Using AI to control energy for indoor agriculture
30 September 2024
Published online 29 July 2010
This tiny strip of land must cope with a choked economy, limited IT infrastructure and an ongoing blockade, which is preventing much needed equipment and raw materials from entering into Gaza. However, Gazan software developers and information and communications technologies (ICTs) companies are learning to bypass the Israeli and Egyptian blockade to export their services to richer, more developed countries.
"The infrastructure was so poor, the technology expensive and our resources so limited, it was really hard in the beginning," explains Khaled Abu Hasna, the general manager of Fusion, a Palestinian ICT company founded in 2002.
"Since we failed to attract investors, exporting our services became essential to survive."
According to a report from The Portland Trust, the ICT sector contributed approximately 5% to Palestinian GDP in 2008.
"There are some 30 companies in Gaza, with several hundred employees, mostly graduates from the Islamic University in Gaza and others who studied in Jordan, Egypt or Libya," explained Hasna. "Staff usually rely on the Internet to self-teach."
With limited resources and the harshest of business climates, Fusion developed the infrastructure for a wireless network that connects 250 United Nations Relief and Work Agency (UNRWA) –run schools with 200,000 students from all over the Gaza strip.
"The network has been running and updated for three years with no failure," Abu Hasna says proudly.
"Gaza needs only 750,000 USD to install WiMax access points and base stations to connect every home to the Internet cloud," says Abu Hasna, who has a Bachelor of Science degree in communications from University of Libya and a Masters in business administration (MBA) from Al-Azhar University in Gaza.
Fusion now also sells telecom services in Saudi Arabia, Dubai, Lebanon, Latvia, Pakistan and even Israel.
The Internet, mobile Internet and local innovation is flourishing.
"Software is among the rare things that we succeed in exporting.
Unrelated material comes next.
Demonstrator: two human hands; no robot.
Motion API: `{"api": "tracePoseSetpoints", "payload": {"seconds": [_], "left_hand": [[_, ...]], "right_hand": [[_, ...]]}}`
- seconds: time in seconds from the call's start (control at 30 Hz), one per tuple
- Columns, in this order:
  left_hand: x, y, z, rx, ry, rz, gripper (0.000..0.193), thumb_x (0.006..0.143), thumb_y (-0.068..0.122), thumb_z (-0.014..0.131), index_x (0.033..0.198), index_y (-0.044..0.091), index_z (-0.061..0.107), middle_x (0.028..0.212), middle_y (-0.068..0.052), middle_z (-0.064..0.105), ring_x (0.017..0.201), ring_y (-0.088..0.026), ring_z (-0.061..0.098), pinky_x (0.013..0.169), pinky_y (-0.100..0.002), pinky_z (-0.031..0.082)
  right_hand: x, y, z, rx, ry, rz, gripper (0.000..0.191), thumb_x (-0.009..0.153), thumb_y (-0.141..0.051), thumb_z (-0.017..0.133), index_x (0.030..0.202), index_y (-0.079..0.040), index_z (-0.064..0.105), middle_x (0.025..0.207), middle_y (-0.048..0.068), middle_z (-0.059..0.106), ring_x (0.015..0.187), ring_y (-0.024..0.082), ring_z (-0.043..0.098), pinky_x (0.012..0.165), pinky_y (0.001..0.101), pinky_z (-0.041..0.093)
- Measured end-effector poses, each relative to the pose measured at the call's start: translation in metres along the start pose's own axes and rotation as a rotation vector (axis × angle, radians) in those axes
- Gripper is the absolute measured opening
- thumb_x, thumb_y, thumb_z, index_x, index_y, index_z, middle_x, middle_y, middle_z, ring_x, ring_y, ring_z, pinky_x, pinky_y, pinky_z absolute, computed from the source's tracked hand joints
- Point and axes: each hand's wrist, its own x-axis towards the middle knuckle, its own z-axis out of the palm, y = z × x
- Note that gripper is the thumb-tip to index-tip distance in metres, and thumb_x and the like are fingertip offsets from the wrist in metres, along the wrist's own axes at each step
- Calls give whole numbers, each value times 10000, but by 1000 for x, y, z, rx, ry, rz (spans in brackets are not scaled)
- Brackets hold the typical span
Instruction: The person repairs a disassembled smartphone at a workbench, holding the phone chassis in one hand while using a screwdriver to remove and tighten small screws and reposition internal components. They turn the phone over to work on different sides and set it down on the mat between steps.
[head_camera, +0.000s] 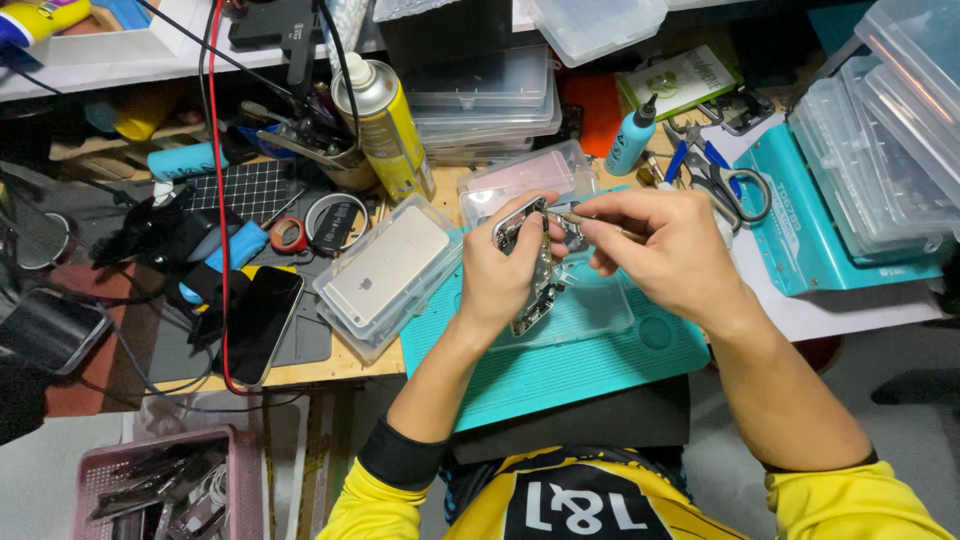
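Note:
My left hand grips an opened phone housing, a silver metal frame held on edge above a teal work mat. My right hand pinches thin metal tweezers whose tip reaches into the top of the housing. Both hands are close together over a clear plastic lid lying on the mat.
A clear box with a gold phone lies left of my hands, a dark phone further left. A yellow spray can, blue bottle, pliers and scissors, stacked clear boxes and a pink basket surround the bench.

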Motion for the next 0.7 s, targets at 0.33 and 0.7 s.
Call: {"api": "tracePoseSetpoints", "payload": {"seconds": [0.33, 0.7], "left_hand": [[5, -10, -16, -224, 10, -109, 310, 1035, 119, 517, 1269, -50, 629, 899, -122, 712, 753, -204, 734, 681, -353, 639], [-30, -5, -83, -555, 241, -142, 396, 1012, 118, 472, 1340, -98, 529, 928, -172, 654, 779, -274, 689, 699, -471, 626]], "right_hand": [[-17, 13, -17, 132, -8, 91, 118, 942, -17, 721, 1046, 38, 721, 813, 56, 694, 693, 95, 662, 612, 241, 534], [0, 45, -15, 309, -320, 90, 334, 937, -17, 672, 1266, 19, 725, 904, 77, 724, 787, 116, 681, 726, 256, 562]]}}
The Internet has been our only window to the world for more than three years," says Tarek Eslim, CEO of Al Tariq Systems & Projects, another software house defying the odds in Gaza.
"Under these harsh circumstances, we have a plan B for everything. During the Israeli war [in December 2008] I moved my offices to a relatively safer place and 30% of the staff continued working despite the bombing. We could not afford to lose our clients outside Gaza."
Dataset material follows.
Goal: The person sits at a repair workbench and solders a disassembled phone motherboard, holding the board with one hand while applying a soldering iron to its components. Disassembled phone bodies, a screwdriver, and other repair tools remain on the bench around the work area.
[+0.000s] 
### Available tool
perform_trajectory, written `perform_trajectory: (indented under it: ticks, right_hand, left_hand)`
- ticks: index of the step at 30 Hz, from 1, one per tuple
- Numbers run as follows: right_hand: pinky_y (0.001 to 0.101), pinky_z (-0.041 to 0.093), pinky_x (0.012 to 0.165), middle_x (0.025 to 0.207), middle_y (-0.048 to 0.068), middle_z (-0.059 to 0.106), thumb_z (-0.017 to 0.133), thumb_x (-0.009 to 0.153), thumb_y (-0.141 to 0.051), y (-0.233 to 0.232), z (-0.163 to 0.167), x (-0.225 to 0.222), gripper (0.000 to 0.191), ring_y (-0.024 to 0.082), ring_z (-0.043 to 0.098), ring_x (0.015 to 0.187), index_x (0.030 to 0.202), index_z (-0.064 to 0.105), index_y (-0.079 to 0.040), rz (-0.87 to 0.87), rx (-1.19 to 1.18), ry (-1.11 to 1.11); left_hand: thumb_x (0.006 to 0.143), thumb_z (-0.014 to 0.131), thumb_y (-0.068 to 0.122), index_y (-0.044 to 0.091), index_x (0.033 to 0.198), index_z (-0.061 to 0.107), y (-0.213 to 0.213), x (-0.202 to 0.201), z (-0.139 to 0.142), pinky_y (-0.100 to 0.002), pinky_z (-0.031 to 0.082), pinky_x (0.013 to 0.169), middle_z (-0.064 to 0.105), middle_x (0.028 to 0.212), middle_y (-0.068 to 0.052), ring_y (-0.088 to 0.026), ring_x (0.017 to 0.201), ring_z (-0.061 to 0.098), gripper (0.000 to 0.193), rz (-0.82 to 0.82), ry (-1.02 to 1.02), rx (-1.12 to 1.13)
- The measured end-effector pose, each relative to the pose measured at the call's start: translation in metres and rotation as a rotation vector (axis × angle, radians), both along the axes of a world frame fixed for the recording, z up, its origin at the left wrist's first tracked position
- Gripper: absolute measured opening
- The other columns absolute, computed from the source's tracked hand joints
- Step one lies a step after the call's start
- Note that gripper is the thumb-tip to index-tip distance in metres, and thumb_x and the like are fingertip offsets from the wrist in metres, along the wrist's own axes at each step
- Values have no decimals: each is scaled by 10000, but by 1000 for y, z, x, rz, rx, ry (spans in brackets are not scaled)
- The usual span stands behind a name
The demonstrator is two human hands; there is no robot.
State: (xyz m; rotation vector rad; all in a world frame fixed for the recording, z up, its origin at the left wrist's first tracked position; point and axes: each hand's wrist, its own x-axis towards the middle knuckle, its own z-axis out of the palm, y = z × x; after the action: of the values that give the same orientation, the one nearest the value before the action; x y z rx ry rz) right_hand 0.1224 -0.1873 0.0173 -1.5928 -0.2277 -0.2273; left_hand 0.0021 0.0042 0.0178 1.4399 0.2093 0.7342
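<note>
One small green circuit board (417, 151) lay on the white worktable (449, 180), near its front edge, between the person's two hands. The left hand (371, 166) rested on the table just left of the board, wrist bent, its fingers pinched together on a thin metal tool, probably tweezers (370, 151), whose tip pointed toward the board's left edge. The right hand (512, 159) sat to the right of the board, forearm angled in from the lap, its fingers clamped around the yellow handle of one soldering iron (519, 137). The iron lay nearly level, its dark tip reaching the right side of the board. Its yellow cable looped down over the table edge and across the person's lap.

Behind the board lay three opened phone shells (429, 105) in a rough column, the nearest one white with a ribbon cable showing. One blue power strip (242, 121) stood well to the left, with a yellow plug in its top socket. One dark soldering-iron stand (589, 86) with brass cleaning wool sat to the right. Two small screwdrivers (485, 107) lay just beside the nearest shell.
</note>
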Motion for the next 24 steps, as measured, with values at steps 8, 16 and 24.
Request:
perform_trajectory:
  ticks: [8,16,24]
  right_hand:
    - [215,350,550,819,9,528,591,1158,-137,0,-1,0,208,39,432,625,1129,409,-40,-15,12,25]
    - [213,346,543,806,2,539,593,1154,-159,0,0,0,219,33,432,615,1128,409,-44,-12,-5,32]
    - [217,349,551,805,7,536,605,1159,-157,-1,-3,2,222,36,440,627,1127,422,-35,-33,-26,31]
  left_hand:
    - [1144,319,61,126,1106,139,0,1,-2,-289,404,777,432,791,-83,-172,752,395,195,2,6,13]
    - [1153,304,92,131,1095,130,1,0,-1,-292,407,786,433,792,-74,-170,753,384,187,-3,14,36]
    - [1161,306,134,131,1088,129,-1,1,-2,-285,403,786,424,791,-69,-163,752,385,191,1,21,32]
The staff at ICT companies managed to maintain Internet services from their homes during the Gaza War, which waged for 22 days. This helped information and news flow in and out of the region.
Due to the blockade, it is hard for staff to travel to seal deals with foreign companies."We have to rely on hiring [representatives] to meet our clients outside and this is costly," said Eslim. "Last year, I lost the chance of closing a big deal with Oman Petroleum Company because I was prevented from travelling to demonstrate the solution they wanted to buy."
Eslim works through two different Internet connections to minimize downtime. About a third of his running costs are spent keeping electricity generators running throughout the daily 8-hour power cut that the people of the Gaza Strip must endure due to damaged power plants and an embargo on fuel.
Nonetheless, Al Tariq Systems bounced back just a few months after the war ended. They built the web portal to the first e-learning international conference held in Riyadh, Saudi Arabia, which attracted more than 3,000 people from across the world in May 2009. In January this year, they submitted a proposal to the ministry of housing in Oman to develop new software to digitise their entire registry.
The 34-employee company also produced an Arabic short messaging service called "Rasel", which can send bulk phone messages in Arabic. It is being used by news agencies, universities and hospitals in the United Arab Emirates, Egypt and Libya. In February 2009, they developed the billing system used by Gaza's water utility.
According to the Palestinian Central Office for Statistics, a third of Palestinians in Gaza and the West Bank have access to the Internet.
"However, paying EUR 20 [26 USD] per month for the service is expensive," added Abu Hasna. "We are working on providing faster and cheaper Internet access for people."
"Although equipment such as ADSL routers, WiMax infrastructure and wireless access points are limited in Gaza, the Internet, mobile Internet and local innovation is flourishing," Gisel Hiscock, the New Business Development - Europe Middle East & Africa Director at Google wrote on the Google Arabia Blog after a visit to Gaza last June.
On 16 July, the French Development Agency pledged nearly 650,000 USD to develop Gaza's ICT sector. This will partially finance projects, capacity building workshops and knowledge transfer activities.
Fusion plans to use this aid to develop a video streaming service for journalists, and the Gaza Phone Initiative, which will use the Internet to offer cheap international calls to residents of the Strip.